### What to work on
Write only the number of lines in the entries that hold the string "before".

### Data items
★ ★ ★ ★
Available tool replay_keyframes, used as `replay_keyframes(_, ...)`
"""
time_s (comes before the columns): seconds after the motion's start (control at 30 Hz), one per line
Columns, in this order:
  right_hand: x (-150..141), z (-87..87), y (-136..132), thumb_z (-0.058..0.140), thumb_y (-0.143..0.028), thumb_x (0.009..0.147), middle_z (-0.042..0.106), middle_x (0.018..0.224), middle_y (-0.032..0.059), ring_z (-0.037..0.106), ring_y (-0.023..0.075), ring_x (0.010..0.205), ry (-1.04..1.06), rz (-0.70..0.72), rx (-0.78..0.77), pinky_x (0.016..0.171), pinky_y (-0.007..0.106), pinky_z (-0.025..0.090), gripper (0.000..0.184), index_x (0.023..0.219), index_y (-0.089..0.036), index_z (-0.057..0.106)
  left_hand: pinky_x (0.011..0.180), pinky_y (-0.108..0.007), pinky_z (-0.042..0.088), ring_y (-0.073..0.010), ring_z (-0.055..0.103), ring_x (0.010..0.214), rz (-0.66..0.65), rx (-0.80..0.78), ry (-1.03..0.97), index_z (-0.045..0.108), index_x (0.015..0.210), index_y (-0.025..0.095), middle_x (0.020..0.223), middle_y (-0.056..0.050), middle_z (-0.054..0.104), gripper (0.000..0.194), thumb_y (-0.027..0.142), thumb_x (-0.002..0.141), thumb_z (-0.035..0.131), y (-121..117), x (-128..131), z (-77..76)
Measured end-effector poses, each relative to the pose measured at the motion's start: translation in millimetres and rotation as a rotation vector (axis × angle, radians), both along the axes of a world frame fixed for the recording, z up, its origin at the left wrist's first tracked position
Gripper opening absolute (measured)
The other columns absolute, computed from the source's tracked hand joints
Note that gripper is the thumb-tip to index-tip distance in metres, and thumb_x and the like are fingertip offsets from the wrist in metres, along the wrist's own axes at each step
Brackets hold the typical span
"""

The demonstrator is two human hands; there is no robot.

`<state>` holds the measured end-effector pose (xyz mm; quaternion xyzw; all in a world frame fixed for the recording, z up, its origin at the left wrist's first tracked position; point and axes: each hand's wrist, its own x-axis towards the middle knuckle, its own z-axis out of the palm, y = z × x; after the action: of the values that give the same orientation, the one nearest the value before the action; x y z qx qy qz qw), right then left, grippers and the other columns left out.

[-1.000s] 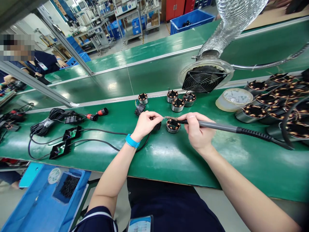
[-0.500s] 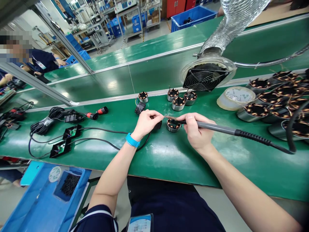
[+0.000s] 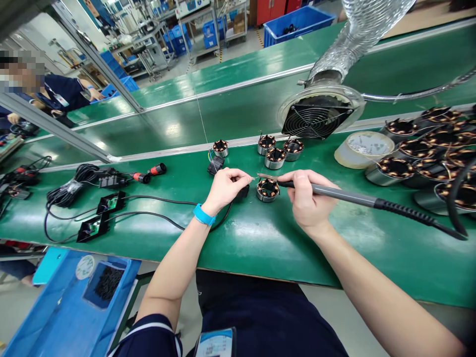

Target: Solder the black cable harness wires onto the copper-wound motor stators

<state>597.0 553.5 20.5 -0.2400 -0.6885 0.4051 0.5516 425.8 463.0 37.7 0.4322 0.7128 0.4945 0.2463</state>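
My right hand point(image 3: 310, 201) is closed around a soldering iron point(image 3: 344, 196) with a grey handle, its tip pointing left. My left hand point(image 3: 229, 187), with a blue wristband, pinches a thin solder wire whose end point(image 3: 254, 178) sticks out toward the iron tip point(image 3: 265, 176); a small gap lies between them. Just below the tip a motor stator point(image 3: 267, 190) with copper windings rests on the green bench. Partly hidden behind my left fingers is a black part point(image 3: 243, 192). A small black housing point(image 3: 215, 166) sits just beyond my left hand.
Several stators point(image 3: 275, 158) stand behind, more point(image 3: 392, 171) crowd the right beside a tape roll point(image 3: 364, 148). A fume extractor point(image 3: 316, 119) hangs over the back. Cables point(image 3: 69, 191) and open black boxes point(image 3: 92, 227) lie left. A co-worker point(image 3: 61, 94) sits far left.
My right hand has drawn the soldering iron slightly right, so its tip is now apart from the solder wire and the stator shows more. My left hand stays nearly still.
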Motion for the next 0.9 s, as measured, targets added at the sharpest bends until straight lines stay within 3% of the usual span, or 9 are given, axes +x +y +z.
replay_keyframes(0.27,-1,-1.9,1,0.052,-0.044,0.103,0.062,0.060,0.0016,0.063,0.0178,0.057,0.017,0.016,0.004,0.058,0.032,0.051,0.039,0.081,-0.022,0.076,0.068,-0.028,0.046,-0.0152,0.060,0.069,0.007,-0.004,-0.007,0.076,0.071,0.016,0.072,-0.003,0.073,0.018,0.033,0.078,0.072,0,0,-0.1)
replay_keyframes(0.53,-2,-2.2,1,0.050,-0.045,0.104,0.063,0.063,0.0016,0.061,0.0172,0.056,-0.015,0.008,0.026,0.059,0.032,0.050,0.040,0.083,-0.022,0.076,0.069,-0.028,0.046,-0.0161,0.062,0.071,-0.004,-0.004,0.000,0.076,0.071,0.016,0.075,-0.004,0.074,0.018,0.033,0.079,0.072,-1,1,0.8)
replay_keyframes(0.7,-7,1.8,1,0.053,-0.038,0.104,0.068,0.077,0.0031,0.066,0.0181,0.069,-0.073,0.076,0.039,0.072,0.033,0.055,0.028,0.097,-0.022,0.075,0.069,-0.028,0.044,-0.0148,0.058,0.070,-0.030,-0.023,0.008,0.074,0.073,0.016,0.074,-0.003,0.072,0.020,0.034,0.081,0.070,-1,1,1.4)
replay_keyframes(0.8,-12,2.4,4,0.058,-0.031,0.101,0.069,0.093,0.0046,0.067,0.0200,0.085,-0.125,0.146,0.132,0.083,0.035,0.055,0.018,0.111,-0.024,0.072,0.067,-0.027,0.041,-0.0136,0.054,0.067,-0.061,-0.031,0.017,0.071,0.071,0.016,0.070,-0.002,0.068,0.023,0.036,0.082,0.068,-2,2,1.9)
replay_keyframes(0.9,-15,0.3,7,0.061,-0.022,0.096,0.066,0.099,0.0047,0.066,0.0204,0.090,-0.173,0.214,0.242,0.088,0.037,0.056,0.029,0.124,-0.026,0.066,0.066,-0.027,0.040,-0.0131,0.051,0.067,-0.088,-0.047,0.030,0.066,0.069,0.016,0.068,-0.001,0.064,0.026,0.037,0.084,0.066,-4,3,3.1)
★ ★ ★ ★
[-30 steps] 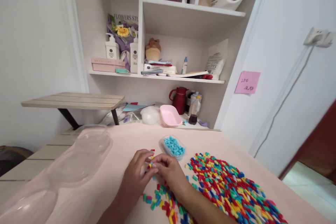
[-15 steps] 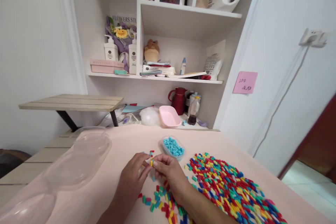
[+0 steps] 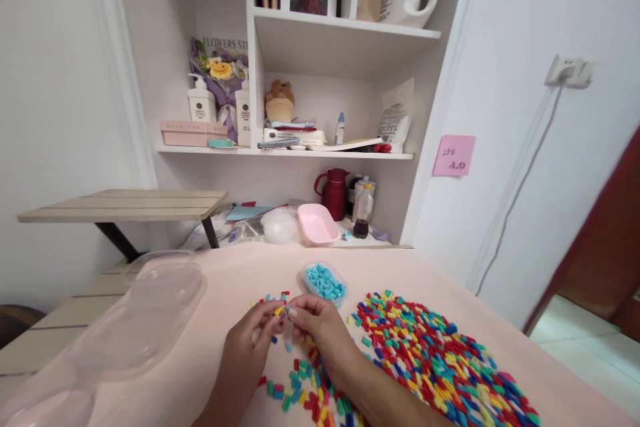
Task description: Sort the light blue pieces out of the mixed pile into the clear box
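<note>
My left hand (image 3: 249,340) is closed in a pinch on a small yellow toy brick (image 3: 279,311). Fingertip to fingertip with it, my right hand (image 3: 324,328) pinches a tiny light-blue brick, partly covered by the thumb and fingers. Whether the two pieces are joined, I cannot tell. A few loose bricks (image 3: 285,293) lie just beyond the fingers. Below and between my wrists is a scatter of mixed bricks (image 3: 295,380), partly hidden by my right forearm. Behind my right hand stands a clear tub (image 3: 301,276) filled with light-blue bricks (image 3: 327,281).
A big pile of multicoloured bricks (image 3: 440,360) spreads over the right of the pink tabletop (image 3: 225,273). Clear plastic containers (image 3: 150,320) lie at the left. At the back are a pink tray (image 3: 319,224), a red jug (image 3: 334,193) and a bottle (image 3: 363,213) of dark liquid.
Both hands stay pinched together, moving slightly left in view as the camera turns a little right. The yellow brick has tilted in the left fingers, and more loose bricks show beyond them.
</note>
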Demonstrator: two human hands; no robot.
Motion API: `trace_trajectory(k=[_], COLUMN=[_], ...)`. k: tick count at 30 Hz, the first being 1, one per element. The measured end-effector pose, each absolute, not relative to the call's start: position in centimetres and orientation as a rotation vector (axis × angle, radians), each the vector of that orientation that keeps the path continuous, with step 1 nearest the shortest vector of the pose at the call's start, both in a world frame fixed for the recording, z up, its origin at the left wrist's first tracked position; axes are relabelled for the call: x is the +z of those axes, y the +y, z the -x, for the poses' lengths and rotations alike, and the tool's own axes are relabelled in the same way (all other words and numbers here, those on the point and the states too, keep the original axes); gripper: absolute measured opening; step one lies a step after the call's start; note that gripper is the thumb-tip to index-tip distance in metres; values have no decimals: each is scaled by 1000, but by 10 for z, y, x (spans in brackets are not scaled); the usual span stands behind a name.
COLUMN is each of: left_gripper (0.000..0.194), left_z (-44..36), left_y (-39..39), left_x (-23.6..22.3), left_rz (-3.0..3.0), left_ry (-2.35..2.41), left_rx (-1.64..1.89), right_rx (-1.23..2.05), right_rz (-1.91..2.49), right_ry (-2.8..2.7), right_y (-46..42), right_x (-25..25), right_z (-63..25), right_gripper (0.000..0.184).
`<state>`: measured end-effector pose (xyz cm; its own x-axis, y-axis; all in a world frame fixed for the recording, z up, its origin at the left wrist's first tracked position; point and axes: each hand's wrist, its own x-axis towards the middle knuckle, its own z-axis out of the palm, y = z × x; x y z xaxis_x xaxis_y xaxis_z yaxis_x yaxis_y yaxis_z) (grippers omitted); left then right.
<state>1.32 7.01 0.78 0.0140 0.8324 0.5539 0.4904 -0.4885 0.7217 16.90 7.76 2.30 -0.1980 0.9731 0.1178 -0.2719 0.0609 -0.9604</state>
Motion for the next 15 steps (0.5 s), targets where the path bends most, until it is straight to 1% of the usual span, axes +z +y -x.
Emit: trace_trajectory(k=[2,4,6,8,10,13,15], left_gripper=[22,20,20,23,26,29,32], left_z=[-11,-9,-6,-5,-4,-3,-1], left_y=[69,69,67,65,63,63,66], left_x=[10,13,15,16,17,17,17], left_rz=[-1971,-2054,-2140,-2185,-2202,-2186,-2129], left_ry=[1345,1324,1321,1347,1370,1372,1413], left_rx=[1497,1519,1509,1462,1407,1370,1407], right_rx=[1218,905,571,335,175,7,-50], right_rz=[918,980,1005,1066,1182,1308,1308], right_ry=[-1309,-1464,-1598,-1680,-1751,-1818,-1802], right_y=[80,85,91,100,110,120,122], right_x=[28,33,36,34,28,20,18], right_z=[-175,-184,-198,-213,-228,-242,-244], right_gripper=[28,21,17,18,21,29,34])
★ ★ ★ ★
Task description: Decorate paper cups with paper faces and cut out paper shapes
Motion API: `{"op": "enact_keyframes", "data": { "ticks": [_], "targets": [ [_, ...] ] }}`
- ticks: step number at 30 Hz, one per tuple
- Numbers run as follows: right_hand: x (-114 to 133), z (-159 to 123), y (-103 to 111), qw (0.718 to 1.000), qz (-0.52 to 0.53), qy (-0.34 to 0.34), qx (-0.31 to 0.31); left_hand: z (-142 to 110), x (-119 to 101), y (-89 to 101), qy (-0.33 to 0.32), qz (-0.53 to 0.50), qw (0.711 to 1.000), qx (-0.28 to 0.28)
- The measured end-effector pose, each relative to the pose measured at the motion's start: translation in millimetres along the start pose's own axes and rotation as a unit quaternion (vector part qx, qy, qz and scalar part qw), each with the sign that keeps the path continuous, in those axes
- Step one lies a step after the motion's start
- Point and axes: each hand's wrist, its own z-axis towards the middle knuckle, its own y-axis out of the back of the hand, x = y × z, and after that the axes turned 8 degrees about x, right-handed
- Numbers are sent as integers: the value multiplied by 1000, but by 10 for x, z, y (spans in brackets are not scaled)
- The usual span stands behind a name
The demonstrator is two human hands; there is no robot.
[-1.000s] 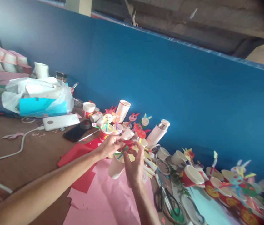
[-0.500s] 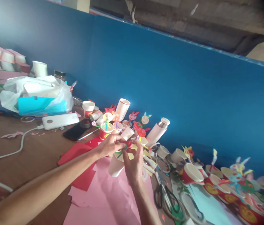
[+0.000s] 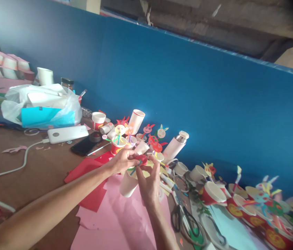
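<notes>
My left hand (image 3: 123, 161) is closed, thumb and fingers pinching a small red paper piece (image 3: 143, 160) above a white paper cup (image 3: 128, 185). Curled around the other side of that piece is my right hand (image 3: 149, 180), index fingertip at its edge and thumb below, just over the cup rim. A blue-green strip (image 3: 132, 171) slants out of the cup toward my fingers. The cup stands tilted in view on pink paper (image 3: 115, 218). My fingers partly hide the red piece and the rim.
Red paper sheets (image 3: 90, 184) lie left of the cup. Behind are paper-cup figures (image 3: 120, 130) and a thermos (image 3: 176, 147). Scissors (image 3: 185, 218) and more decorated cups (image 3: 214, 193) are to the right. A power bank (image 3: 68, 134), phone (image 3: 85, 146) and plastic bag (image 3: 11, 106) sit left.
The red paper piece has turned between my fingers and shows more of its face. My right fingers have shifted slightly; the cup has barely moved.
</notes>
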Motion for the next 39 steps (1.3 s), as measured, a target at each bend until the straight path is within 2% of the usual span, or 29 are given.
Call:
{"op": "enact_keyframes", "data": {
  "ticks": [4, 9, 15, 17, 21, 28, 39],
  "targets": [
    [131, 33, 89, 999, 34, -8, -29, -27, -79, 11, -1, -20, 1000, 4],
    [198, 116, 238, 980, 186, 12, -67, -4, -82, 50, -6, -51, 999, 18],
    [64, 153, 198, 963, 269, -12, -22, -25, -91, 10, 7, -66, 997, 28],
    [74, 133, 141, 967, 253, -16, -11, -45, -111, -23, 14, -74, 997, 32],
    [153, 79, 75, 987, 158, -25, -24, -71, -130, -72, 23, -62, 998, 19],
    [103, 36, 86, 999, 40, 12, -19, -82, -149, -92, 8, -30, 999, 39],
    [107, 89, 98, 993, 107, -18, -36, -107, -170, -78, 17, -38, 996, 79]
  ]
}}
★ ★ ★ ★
### Solution
2